The third process of determining the intermediate audio frame is: determining the front n frames of audio and the back n frames of audio of the initial audio frame, using the audio as the adjacent audio frame of the initial audio frame, and then collecting the time domain signal maximum value of the initial audio frame as a target amplitude value; summing the time domain signal maximum values of the first n frames of audio and the time domain signal maximum value of the last n frames of audio, and multiplying the time domain signal maximum values by a second proportionality coefficient to obtain a second preset amplitude value threshold value corresponding to the initial audio frame, wherein n is a positive integer of 2-5; on the basis, whether the target amplitude value is larger than a second preset amplitude value threshold value is judged, if not, the probability that the wheat spraying exists in the initial audio frame is low, and no processing is carried out; if so, the initial audio frame is determined as the intermediate audio frame, which indicates that the probability of the existence of the wheat spraying in the initial audio frame is higher.
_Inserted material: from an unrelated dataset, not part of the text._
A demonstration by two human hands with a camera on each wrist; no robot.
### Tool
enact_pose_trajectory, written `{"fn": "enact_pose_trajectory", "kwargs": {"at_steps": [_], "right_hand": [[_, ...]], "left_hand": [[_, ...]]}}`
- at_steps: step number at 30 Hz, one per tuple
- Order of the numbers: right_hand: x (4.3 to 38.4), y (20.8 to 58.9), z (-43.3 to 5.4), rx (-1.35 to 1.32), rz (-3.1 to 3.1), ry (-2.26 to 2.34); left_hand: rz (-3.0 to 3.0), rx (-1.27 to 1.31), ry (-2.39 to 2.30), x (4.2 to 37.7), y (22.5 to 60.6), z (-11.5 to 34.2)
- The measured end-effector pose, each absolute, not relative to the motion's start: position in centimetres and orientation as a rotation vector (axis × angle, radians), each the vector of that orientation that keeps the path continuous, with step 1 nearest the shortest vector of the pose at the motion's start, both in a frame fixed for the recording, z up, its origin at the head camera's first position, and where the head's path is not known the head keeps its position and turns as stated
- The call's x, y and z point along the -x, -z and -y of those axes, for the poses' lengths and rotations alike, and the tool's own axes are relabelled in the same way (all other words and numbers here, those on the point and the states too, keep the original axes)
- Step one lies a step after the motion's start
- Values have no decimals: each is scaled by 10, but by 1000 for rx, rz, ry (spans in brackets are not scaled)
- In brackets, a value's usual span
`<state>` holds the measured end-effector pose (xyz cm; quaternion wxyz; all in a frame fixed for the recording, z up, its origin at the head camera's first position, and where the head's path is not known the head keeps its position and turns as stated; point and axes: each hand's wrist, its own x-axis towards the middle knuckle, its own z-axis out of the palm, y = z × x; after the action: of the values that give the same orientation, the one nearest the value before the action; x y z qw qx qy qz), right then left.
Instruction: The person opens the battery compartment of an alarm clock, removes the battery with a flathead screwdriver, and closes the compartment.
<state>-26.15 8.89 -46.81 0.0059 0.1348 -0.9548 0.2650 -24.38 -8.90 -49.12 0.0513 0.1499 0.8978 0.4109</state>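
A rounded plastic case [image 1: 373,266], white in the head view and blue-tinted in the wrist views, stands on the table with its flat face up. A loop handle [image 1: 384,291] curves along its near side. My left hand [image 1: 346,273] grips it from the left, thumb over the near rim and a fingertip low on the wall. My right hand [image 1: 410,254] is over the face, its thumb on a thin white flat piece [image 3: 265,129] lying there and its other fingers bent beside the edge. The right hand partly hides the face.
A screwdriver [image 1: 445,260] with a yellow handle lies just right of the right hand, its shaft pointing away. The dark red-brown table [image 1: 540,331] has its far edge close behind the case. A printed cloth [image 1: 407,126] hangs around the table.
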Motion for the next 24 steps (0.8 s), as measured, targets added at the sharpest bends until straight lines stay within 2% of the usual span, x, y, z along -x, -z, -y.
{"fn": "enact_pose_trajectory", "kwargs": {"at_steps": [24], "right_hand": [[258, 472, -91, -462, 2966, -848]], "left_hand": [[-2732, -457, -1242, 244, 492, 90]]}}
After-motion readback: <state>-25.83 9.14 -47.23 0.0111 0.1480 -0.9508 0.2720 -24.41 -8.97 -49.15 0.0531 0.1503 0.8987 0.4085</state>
A fourth process of determining the intermediate audio frame is: determining the front n frames of audio and the back n frames of audio of the initial audio frame, using the audio and the back n frames of audio as adjacent audio frames of the initial audio frame, and then collecting the time domain signal minimum value of the initial audio frame as a target amplitude value; summing the time domain signal minimum values of the first n frames of audio and the time domain signal minimum value of the last n frames of audio, and multiplying the sum by a second proportionality coefficient to obtain a second preset amplitude value threshold value corresponding to the initial audio frame, wherein n is a positive integer of 2-5; on the basis, whether the target amplitude value is smaller than a second preset amplitude value threshold value is judged, if not, the probability that the wheat spraying exists in the initial audio frame is low, and no processing is carried out; if so, the initial audio frame is determined as the intermediate audio frame, which indicates that the probability of the existence of the wheat spraying in the initial audio frame is higher.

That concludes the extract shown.